I tried it with naming the group and computer like this:
Remove-AdmGroupMember -identity GROUPNAME -members COMPUTERNAME$ -adaxesservice ADAXESSERVERNAME -server ROOTDOMAINFQDN
And I tried with storing the group object and the computer object into variables $group and $computer, using Get-AdmGroup and Get-AdmComputer cmdlets, and then using the Remove-AdmGroupMember cmdlet on those, as I know this is required when working with EntraID objects (and works fine on those) like this:
Remove-AdmGroupMember -identity $group -members $computer -adaxesservice ADAXESSERVERNAME -server ROOTDOMAINFQDN
It takes a moment, like it is processing it, and comes back with no error message, as if it succeeded. If I mess something up like using the wrong computername or something like that, I do get error messages.
But the group remains unchanged and the Adaxes logs show no trace of this.
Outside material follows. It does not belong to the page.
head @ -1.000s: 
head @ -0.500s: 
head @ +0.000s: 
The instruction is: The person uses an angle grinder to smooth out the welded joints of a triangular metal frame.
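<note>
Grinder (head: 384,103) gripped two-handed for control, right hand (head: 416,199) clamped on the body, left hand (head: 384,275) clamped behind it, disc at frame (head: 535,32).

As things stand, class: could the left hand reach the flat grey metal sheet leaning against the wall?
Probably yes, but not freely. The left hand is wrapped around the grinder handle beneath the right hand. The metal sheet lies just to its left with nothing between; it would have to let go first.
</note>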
If I do the same thing with a computer in the root domain (same domain in which the group is located) it works fine.
We've only just upgraded to Adaxes 2025.1 in September and I'm not sure if it had been working since. But it defently was working with 2023.2.
We're on Adaxes 2025.1 Update 2. I didn't see any of this in the bug fixes list of Update 3, though.
It runs on Server 2022 and our domain controllers are Server 2019.
We have a multi-server setup with 3 Adaxes servers.
I get the same results whether I run this in Ps5.1 or Ps7, from my laptop or from the Adaxes server itself.